Pierre craignait qu' Alexis ne détruisît son œuvre, la civilisation. Et aujourd'hui, après un siècle et demi, nous nous demandons où est cette civilisation? Le marchand russe déclare qu'il n'a pas conscience de flouer le prêtre qui prend du mort et du vivant" (un franc par enterrement et par baptême); le paysan est aussi ignorant qu'il l'a été et le noble n'a pas renoncé à vivre de la sueur du serf. Cette civilisation ne valait donc pas tant d'assassinats judiciaires, et d'ailleurs la renonciation d'Alexis au trône étant publique et confirmée par les états, ses partisans n'étant pas aussi nombreux que ceux de Pierre, il n'aurait pas pu ressaisir le pouvoir. Le tigre aime le sang, mais non celui de ses petits.

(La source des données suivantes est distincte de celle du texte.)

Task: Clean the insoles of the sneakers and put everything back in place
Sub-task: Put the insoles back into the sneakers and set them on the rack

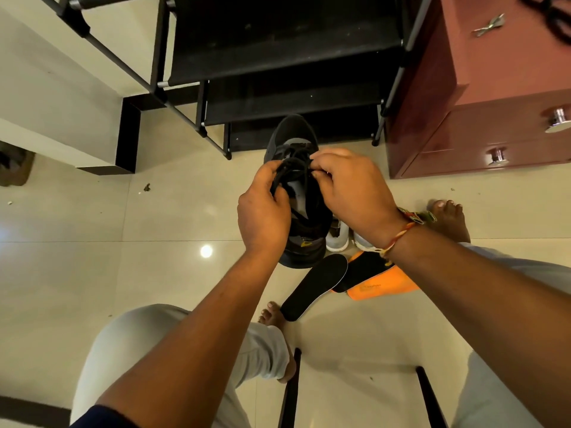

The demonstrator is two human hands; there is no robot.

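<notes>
- A small dark scrap lies on the pale tiled floor, well left of the hands.
- A black shoe rack stands at the top centre, its lower shelves stepping towards the person.
- The left hand grips the dark sneaker from the left side. Its fingers are curled round a bunch of the black laces.
- The sneaker is between both hands, in front of the rack, toe towards the rack and heel towards the person.
- The right hand is over the sneaker's tongue, thumb and fingertips pressed together and pinching the laces.
- A black insole lies flat on the floor just below the sneaker's heel, near a bare foot.
- Beside it a second black insole lies partly on something orange; whether that is cloth I cannot tell.
- Two pale shoes stand on the floor behind the sneaker's heel.
- A thread band circles the right wrist.
- A maroon drawer cabinet with metal knobs stands at the right, beside the rack.
</notes>
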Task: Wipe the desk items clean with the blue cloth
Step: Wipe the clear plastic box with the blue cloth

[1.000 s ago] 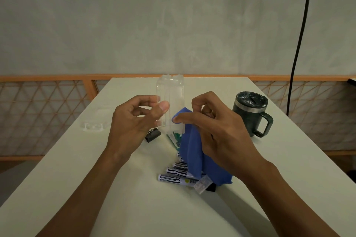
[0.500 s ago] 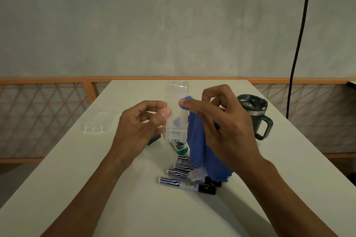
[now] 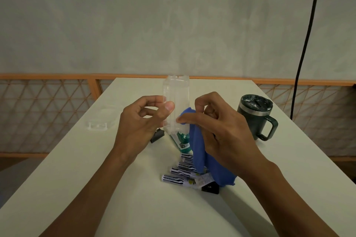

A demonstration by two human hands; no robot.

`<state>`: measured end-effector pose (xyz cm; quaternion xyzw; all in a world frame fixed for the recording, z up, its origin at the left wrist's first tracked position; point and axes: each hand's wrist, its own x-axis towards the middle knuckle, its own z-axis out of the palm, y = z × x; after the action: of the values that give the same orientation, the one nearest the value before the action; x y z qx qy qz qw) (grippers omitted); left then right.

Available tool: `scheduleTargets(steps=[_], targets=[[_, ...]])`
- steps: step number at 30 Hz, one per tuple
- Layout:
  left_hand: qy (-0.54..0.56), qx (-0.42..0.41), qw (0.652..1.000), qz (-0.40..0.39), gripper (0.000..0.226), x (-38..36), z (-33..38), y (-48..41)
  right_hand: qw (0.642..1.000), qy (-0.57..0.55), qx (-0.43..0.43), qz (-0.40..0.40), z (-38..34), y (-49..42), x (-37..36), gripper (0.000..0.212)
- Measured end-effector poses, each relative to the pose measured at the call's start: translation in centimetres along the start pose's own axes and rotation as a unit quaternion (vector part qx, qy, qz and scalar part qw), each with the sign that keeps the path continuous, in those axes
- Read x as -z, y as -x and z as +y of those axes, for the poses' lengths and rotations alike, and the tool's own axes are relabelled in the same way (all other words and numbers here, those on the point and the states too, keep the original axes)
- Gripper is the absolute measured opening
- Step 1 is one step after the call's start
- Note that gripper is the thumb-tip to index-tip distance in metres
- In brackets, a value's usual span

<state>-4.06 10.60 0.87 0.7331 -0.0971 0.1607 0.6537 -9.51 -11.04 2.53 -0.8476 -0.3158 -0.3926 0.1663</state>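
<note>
Grey wall [image 3: 173,19] behind white table [image 3: 134,208], orange lattice railing [image 3: 48,113].

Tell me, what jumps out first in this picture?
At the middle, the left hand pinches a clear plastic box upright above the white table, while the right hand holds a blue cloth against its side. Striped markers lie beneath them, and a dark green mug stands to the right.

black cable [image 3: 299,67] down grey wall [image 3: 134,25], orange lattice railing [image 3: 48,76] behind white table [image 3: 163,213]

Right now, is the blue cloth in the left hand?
No, the right hand pinches the cloth against the clear case, which the left hand grips.
</note>
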Motion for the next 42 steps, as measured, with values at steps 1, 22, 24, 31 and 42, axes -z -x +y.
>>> scheduleTargets(steps=[1,22,24,31,42], targets=[[-0.004,0.000,1.000,-0.001,0.071,0.1,-0.1,0.0,1.000,0.006,0.003,-0.002,0.0,0.0,0.0,0.048],[0.067,-0.001,0.998,0.003,0.066,0.2,0.0,-0.2,0.990,-0.094,-0.074,0.069,-0.1,-0.3,-0.6,0.023],[0.102,0.000,0.995,0.003,0.054,0.2,0.0,-0.2,0.990,-0.089,-0.071,0.079,0.1,-0.4,-0.5,0.023],[0.118,-0.042,0.990,0.062,0.032,0.6,-0.1,-0.3,0.985,-0.079,-0.088,0.124,0.1,0.2,-0.2,0.022],[0.119,-0.106,0.980,0.120,0.016,1.0,-0.1,-0.4,0.984,-0.125,-0.093,0.082,-1.1,0.3,-1.0,0.020]])
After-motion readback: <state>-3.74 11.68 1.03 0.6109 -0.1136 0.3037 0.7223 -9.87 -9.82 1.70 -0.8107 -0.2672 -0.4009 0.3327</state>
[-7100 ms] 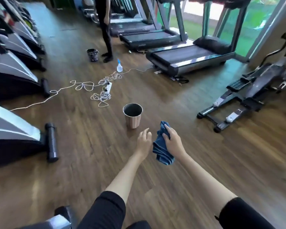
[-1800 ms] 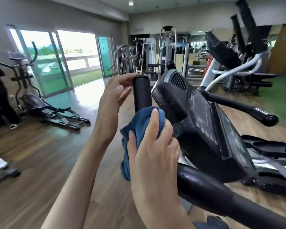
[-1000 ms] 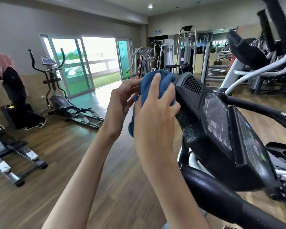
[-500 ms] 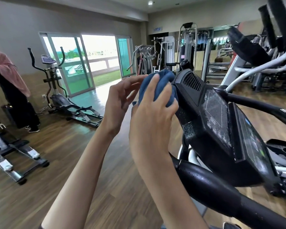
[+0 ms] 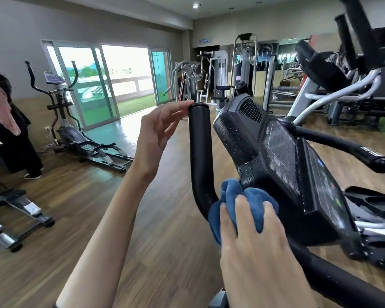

Aujourd'hui, dit-on, un tel crime est impossible. La mort de Pierre III., de Paul I., de Constantin ont pourtant eu lieu depuis, et tout sujet russe accusé de désobéissance peut être sûr d'être condamné, au moins par le tribunal secret!

Il y eut une justice même pour Alexis; son fils Pierre régna assez pour rappeler sa grande mère, pour combler un Lapoukhine (Etienne) de ses faveurs et pour exiler Menchikoff!

Le jour de l'anniversaise de Poltava, le corps d'Alexis fut transporté du talus Troubetzkoy à l'église de la Trinité par quatre soldats des gardes, et le 30, le cerceuil fut déposé à la cathédrale, à côté de sa femme.

Le résident autrichien Pleyer dut quitter son poste pour avoir rapporté à sa cour qu'on avait coupé la tête au tzaréwitch. Sa depêche fut ouverte par le comte Golovkine, et Wesselowsky dut aussi quitter Vienne. Il s'ensuivit du refroidissement entre les deux cours.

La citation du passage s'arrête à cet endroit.